Manchmal muss es schnell gehen. Vor allem als wir erfuhren, dass die Lieferung der Rasenerde etwas früher erfolgen würde als ursprünglich geplant. Da mussten wir plötzlich Gas geben mit der Verlegung der Bewässerung für den künftigen Rasen. Aber es ging sich alles aus und so konnten wir beruhigt auf den LKW warten, der uns rund vier Tonnen Erde im Garten abladen würde. Rund 1,5 Tonnen davon war reine Humuserde für die Hochbeete und der Rest war mit Quarzsand gemischte Rasenerde.

Die Lieferung

Der LKW-Fahrer der Firma Kopp lud die Erde genau dort ab wo wir sie benötigten. So hatten wir wesentlich weniger Aufwand. Wobei man durchaus sagen kann, dass es auch so noch mehr als genug Arbeit war die Erde zu verteilen. Vor allem mit dem Teil der Erde der in die Beete musste hatte Sabine alle Hände voll zu tun.

Die Verteilung

Auch wenn der Erdhaufen eher klein aussah hatte er es in sich. Rund zweieinhalb Tonnen Erde mussten gleichmäßig verteilt werden und sollten letztendlich auf einem einheitlichen Niveau sein.

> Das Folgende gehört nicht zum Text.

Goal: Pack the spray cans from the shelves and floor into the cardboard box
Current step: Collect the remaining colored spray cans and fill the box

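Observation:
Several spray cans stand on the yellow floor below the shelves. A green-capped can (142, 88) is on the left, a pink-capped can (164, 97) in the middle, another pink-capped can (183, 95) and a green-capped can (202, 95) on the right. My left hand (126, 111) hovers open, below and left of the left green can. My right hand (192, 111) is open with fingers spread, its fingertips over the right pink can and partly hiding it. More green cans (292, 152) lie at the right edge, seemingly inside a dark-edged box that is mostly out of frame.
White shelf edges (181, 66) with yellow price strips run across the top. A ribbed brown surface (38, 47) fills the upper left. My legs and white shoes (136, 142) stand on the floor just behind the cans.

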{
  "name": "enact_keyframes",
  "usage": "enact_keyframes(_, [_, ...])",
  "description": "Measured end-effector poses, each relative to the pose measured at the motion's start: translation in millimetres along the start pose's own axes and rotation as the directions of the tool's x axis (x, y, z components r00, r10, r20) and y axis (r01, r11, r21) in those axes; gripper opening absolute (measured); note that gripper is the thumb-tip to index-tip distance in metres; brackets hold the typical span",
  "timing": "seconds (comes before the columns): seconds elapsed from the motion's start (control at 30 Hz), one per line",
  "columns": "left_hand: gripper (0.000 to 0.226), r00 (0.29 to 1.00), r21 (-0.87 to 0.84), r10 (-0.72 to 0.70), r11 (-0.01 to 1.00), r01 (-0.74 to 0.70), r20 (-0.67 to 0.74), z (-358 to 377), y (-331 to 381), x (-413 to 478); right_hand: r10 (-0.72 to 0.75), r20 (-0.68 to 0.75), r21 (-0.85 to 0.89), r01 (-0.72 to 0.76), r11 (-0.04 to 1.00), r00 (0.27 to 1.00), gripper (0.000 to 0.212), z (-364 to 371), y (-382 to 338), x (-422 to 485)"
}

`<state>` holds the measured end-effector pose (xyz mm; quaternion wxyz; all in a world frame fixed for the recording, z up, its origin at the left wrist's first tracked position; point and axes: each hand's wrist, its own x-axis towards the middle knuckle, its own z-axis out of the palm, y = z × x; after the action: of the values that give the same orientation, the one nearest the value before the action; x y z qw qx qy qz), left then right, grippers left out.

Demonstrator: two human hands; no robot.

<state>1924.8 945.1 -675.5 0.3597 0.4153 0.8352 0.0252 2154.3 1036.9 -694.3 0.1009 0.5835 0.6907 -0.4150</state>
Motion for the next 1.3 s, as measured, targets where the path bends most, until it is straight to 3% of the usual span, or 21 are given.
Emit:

Nachdem die Erde auf unserem knapp 30 Quatratmeter großen Platz verteilt war, musste sie noch verdichtet werden. Das mancht man normalerweise mit einer Rasenwalze, wenn man eine hat. Der Covid-Lockdown machte uns einen Strich durch die Rechnung, also nahm ich mir ein Schalbrett und verdichtete den Boden so gut es ging mit Muskelkraft.

Die Lieferung erhielten wir um die Mittagszeit und dann ging es ohne Pause durch bis kurz nach acht Uhr abends, bis ich endlich zufrieden war mit der Fläche, und wie die gute Fee mit Rasensamen um mich warf.